Palestinians in the OPT subject to Israel’s military justice system continued to face a wide range of abuses of their right to a fair trial. They are routinely interrogated without a lawyer and, although they are civilians, are tried before military not ordinary courts.
Torture and other ill-treatment
Consistent allegations of torture and other ill-treatment, including of children, were frequently reported. Among the most commonly cited methods were beatings, threats to the detainee or their family, sleep deprivation, and being subjected to painful stress positions for long periods. Confessions allegedly obtained under duress were accepted as evidence in Israeli military and civilian courts.
* A.M., a 15-year-old Palestinian from Beit Ummar village near Hebron, was arrested on 26 May, held in Gush Etzion detention centre, interrogated for six days allegedly using torture, then released after he “confessed” to throwing stones. He said security officials attached an electric cable to his genitals and threatened to give him electric shocks. In August, two NGOs, one Palestinian and the other Israeli, filed complaints to the Israeli police and army about his alleged torture. The police complaint was closed on the ground of “insufficient evidence”, while the army was still reviewing the complaint at the end of 2010.
Freedom of expression and association
There was an increase in the number of arrests, trials and imprisonment of people engaged in non-violent protests against the fence/wall. Frequently, the authorities resorted to Military Order 101, which forbids a gathering of 10 or more people “for a political purpose or for a matter that could be interpreted as political” unless a permit is first obtained from an Israeli military commander.
* In October, an Israeli military court sentenced Abdallah Abu Rahma to one year in prison. A teacher and head of the Popular Committee Against the Wall in the West Bank village of Bil’in, he was found guilty of “organizing and participating in an illegal demonstration” and “incitement”. He was acquitted of “stone-throwing” and “possession of arms”. He was a prisoner of conscience.

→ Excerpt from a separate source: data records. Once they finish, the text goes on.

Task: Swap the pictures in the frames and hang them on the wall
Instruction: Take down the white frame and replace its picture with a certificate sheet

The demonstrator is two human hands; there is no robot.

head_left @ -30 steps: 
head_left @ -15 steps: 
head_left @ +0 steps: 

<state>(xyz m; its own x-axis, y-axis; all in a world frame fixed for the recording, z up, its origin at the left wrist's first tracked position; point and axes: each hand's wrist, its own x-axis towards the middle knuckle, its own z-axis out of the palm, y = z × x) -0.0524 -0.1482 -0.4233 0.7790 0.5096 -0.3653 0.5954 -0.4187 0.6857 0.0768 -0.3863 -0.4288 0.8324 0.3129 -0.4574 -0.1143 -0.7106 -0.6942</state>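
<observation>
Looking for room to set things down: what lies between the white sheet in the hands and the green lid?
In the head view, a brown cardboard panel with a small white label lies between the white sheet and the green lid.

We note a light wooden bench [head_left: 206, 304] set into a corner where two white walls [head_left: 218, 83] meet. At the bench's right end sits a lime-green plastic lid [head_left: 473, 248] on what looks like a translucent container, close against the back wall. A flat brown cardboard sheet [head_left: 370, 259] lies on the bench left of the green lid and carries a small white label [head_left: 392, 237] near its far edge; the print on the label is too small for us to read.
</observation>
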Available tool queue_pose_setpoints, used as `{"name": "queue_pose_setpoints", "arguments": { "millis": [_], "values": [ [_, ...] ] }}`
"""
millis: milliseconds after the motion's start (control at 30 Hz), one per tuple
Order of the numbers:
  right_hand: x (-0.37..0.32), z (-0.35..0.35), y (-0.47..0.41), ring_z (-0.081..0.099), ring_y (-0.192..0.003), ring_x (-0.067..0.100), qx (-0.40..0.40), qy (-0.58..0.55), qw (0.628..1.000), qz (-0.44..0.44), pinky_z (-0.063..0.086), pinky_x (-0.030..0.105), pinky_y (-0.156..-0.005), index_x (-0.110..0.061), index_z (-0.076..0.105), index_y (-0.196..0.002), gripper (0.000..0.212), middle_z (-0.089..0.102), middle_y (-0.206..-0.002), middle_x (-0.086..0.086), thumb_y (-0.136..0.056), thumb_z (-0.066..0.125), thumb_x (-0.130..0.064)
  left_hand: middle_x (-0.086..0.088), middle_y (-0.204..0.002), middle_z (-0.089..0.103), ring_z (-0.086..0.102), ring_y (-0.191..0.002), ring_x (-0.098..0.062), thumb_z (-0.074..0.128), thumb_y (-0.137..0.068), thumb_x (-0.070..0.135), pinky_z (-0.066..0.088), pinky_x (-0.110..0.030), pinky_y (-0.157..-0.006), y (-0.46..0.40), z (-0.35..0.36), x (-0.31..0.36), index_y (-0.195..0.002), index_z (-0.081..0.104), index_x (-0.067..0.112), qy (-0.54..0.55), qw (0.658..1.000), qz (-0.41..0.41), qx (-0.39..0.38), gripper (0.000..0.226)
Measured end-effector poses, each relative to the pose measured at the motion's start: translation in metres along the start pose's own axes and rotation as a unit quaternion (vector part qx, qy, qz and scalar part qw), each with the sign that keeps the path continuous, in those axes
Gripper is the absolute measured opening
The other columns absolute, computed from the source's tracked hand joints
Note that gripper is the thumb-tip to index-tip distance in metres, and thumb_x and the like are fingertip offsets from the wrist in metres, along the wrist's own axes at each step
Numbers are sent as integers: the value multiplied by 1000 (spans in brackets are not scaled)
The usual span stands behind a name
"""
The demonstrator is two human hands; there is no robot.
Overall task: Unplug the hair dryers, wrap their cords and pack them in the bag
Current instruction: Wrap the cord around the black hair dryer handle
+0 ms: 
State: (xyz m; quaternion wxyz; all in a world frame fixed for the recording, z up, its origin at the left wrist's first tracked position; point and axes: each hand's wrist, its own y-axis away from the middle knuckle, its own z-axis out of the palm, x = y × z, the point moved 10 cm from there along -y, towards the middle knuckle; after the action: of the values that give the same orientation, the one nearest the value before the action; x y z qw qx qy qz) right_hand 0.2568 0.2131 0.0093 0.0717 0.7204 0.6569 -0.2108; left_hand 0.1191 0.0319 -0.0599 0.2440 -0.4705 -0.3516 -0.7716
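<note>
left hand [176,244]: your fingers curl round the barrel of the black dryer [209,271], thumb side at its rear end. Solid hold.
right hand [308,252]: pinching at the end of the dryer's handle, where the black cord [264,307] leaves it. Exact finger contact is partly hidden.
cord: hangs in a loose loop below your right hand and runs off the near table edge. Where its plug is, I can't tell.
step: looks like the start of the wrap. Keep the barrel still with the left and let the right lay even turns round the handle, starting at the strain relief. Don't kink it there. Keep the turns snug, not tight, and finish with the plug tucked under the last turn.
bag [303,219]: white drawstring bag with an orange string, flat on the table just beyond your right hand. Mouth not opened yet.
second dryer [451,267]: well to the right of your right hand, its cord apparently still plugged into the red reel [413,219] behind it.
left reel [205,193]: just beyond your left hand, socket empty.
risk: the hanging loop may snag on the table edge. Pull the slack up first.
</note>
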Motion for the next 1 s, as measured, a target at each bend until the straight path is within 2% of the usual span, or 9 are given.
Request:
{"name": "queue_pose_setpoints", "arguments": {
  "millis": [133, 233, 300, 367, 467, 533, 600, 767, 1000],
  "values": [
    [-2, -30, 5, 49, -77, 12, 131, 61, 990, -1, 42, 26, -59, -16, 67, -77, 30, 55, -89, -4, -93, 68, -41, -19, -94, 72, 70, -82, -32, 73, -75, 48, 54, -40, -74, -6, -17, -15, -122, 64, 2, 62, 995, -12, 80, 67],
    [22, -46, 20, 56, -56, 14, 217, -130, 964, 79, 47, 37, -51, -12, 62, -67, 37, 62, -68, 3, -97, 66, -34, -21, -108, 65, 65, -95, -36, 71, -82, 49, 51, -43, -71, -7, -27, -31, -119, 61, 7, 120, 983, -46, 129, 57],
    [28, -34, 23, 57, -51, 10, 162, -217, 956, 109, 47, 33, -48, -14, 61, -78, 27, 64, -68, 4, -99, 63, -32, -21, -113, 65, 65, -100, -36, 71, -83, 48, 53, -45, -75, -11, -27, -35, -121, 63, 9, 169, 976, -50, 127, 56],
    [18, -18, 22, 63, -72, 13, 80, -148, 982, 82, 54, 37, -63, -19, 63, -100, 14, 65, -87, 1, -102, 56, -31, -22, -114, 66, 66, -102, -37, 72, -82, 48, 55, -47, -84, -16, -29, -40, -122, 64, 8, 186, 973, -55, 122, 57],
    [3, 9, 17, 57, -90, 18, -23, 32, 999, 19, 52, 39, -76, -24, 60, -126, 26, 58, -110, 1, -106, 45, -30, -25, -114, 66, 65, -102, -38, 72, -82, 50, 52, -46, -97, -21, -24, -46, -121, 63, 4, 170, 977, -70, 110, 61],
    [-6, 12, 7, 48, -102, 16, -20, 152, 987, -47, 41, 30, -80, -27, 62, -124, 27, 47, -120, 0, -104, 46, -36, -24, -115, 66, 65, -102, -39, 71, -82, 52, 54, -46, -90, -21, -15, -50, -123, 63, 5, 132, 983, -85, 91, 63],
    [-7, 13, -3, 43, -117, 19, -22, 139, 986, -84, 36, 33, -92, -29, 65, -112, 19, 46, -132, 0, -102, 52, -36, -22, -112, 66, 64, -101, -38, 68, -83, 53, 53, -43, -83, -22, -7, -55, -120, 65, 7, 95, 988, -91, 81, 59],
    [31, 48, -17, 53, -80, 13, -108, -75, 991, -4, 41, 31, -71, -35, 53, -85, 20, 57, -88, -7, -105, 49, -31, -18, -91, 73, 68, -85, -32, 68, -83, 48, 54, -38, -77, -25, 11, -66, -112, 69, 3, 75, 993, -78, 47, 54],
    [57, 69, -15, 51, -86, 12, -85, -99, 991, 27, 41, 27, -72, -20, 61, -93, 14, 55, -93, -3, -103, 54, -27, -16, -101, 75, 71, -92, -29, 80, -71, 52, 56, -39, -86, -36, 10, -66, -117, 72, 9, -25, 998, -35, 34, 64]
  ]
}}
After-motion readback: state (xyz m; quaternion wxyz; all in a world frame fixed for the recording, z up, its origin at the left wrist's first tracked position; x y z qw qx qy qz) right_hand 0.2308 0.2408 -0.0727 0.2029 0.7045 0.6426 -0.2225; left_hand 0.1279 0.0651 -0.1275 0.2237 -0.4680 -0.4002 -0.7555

* Former nuclear technician Mordechai Vanunu was returned to prison in May for three months on charges of having had contact with a foreign national. Almost immediately, he was put in solitary confinement. He was a prisoner of conscience. He had previously spent 18 years in jail for revealing Israel’s nuclear capability to a British newspaper. Since his release in 2004, he has been subject to police supervision under the terms of a military order, renewed every six months. Among other things, the order bans him from communicating with foreigners or leaving the country. In October 2010, the Israeli Supreme Court rejected a petition to overturn the restrictions.
Prisoners of conscience – Israeli conscientious objectors
At least 12 Israeli conscientious objectors to military service were imprisoned.
* Shir Regev, from Tuval village in northern Israel, was imprisoned three times for a total of 64 days for refusing to perform military service as he opposes Israel’s military occupation of the Palestinian Territories.